Q: Did they grow up on campus?
J.U.: Yes. Probably their most vivid memory of campus is the ginkgo tree down in Jackson's Garden. It used to be that the trunk at the bottom wrapped around itself and created a hole. Kids could go through that hole, and that was a favorite place that we would go with both of them. They certainly remember that.
Q: What was it like to work with Roger Hull?

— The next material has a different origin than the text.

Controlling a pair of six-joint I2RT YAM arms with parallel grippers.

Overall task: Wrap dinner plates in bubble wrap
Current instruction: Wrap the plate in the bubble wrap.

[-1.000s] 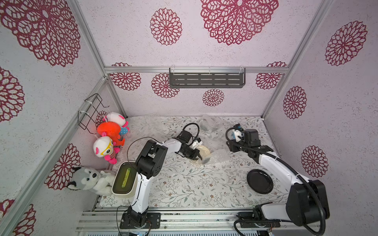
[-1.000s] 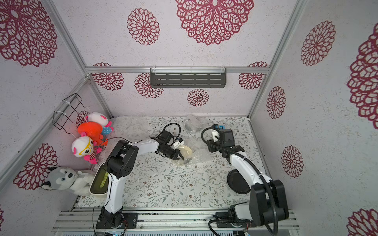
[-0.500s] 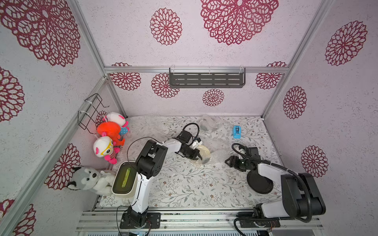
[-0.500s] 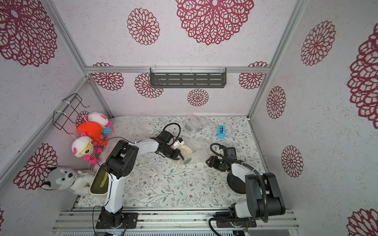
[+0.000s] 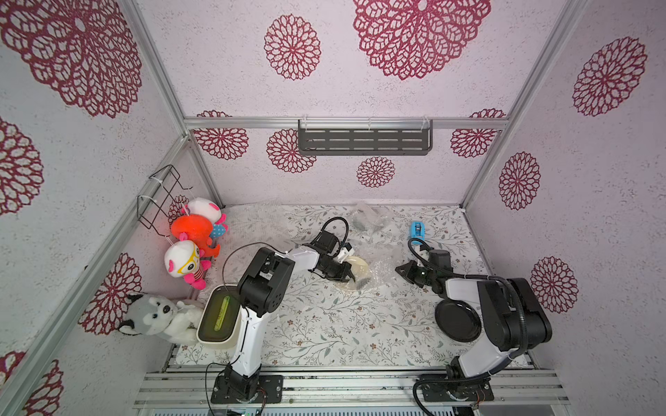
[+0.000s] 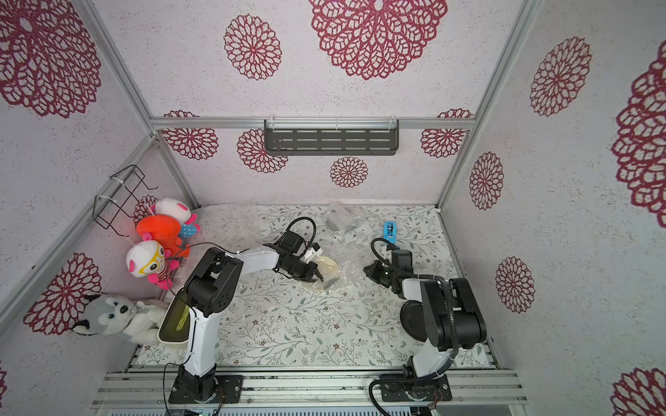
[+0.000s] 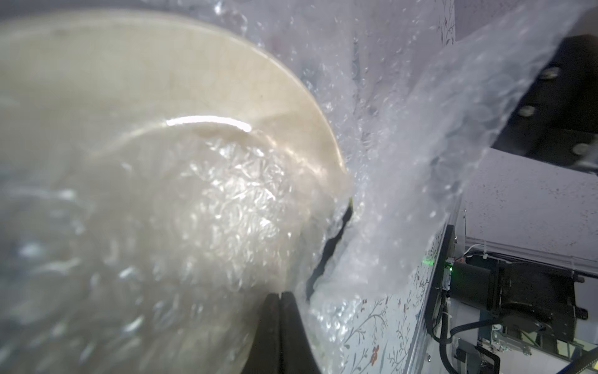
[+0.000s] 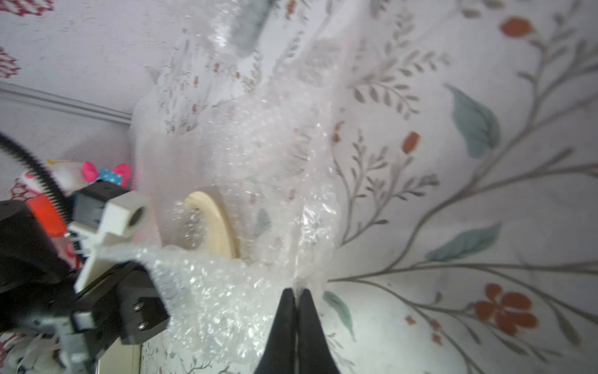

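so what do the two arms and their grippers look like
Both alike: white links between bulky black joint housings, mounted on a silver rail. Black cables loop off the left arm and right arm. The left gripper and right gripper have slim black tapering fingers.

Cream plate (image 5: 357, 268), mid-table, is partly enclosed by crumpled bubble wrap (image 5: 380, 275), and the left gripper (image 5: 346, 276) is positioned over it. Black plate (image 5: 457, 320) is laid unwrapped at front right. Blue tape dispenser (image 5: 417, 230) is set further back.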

J.U.: I liked working with Roger. He said that if you work for him you have to have a sense of humor. And that's probably true. I've learned a lot of things from him. I spent about half my time as Dean with each President, John and then Roger and I learned from both of them.
Roger is obviously a very high energy person and luckily I am too. But I don't know if anybody has Roger's energy. He'd stay in the office all evening if somebody didn't pull him out. Sometimes Jean would simply drive up to [the administration building] and when I saw the headlights, I'd say, “Well Roger, Jean's here and I certainly can't keep her waiting.” That's how I got away.
Roger and I spent a lot of time together because our offices were so close; it wasn't just staff meetings. I never could convince him to move the Monday morning staff meeting to another time. It wasn't because of what went on, it was because it was Monday morning and I hadn't finished everything from the previous Friday. Meanwhile, Roger had spent the entire weekend figuring out what assignments he was going to give to people.
Eliphalet Nott said “perseverance conquers all.” Roger believes it, and in fact it worked for him. I can think of a number of tough things that he ended up winning only because he persevered until others were exhausted.
Q: What are you asking students about their experience at Union?
J.U.: Before I started this job, I wanted to talk to as many students as possible, especially seniors who've been here for four years. I ask them what's the worst thing about Union. I ask them what's the best thing about Union. I ask them, if you had one thing to change, what would you change? I ask them about what their freshman year was like. What were the dorms like? Could they study in the dorms? I ask those questions and then just let them say anything they want to say about the College. And I keep notes.